* _PROMPT_
In how many lines of the records below does the word "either" appear? Answer with the number alone.

[Source records]

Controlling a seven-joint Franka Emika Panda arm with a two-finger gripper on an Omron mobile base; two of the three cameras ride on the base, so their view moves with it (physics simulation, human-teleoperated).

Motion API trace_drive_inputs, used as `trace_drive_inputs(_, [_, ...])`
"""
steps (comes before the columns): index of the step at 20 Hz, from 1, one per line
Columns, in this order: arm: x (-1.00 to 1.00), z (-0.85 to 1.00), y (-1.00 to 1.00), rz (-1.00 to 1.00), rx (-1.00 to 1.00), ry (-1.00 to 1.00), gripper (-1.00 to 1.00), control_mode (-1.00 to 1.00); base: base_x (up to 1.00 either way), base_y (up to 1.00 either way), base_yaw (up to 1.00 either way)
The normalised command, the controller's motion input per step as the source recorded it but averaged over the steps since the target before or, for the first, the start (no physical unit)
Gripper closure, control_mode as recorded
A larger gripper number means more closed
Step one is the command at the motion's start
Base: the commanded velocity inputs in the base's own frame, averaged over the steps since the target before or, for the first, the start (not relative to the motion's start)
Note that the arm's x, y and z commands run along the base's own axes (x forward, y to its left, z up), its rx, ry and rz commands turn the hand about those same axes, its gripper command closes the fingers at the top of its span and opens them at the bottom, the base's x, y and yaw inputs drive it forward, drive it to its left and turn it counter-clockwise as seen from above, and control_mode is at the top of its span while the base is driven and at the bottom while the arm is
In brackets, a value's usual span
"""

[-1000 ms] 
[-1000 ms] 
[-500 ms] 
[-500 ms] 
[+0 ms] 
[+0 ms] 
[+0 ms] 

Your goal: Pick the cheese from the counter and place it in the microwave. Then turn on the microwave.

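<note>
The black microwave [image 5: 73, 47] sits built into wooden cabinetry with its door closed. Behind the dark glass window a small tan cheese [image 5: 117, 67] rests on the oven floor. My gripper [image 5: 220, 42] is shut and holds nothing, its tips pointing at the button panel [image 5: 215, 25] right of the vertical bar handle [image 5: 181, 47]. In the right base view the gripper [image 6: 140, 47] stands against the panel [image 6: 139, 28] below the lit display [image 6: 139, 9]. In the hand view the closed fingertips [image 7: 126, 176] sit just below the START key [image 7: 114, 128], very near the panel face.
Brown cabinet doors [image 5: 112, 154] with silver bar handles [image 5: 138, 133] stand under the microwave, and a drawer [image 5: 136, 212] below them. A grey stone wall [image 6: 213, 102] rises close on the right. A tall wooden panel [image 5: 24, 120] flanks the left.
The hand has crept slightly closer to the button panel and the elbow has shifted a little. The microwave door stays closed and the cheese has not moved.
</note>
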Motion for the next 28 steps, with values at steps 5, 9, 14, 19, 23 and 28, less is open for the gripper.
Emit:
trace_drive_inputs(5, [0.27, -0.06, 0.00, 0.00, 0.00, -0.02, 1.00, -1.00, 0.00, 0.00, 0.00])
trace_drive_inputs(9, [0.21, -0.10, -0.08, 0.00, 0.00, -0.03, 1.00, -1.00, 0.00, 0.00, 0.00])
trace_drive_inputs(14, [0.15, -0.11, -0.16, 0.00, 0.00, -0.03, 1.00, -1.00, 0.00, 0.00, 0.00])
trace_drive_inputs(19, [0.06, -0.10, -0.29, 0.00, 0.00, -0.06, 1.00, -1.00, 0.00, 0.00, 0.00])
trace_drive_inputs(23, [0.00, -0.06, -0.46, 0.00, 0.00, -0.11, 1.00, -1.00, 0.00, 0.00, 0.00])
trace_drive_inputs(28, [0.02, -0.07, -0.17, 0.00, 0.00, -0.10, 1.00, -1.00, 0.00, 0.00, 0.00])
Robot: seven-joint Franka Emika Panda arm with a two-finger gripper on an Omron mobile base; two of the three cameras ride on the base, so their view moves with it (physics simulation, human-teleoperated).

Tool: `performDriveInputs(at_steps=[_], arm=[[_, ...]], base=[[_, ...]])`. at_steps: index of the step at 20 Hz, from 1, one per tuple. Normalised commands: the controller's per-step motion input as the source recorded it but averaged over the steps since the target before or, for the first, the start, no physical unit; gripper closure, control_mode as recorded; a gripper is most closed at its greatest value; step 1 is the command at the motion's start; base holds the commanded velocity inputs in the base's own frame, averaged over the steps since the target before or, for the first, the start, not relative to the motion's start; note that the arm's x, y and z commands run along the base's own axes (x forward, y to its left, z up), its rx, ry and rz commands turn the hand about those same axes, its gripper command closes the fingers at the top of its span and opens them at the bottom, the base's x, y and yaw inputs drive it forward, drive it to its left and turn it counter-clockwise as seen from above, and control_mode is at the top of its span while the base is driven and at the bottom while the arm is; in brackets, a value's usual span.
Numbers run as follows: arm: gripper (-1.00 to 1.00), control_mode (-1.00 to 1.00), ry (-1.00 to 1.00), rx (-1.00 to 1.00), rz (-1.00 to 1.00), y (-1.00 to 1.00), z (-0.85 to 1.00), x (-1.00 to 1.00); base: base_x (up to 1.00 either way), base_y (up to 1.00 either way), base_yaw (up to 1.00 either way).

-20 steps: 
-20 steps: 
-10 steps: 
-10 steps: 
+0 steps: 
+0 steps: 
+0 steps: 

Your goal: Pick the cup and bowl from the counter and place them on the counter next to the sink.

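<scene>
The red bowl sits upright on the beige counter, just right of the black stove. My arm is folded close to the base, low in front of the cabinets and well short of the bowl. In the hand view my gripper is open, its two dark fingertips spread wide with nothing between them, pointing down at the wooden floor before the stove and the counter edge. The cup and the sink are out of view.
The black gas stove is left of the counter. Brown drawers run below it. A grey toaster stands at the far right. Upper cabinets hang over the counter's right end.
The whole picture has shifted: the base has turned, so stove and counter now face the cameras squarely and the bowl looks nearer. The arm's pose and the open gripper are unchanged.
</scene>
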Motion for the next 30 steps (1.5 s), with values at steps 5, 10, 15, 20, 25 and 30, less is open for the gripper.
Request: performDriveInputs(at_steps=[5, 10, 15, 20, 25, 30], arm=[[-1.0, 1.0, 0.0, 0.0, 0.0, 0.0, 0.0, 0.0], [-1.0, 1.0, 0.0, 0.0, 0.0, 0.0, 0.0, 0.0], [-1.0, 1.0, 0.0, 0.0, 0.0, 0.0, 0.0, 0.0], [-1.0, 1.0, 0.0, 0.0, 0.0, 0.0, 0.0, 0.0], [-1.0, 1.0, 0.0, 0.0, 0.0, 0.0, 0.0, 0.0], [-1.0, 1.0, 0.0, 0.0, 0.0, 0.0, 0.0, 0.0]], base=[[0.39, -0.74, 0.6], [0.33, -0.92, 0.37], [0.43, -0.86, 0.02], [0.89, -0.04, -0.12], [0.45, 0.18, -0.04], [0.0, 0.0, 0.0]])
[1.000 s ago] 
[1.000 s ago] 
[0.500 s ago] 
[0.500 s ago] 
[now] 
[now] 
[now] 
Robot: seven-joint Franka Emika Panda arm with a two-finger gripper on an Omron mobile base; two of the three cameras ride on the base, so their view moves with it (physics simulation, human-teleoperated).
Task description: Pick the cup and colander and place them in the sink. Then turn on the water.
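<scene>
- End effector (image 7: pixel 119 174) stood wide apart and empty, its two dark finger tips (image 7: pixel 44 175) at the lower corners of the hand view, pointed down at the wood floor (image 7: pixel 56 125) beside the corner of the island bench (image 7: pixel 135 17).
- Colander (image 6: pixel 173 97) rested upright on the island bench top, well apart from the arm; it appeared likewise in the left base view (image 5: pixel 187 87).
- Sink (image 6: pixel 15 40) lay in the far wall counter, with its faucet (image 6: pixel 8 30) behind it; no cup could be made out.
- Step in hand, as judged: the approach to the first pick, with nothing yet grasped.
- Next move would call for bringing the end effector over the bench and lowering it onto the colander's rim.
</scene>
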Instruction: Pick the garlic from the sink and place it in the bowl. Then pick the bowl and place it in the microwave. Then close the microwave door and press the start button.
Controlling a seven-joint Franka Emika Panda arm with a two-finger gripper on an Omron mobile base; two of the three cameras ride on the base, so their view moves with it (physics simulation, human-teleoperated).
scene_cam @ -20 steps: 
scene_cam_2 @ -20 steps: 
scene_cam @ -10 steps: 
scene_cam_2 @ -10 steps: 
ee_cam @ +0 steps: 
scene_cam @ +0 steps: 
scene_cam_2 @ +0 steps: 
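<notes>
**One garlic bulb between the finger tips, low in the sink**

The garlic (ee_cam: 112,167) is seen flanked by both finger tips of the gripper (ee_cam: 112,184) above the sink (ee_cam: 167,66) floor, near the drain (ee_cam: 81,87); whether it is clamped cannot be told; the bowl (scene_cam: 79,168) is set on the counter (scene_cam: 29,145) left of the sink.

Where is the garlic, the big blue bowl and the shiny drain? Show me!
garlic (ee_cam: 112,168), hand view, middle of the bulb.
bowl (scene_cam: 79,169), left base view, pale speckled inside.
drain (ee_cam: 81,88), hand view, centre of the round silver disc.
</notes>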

* _SOLUTION_
2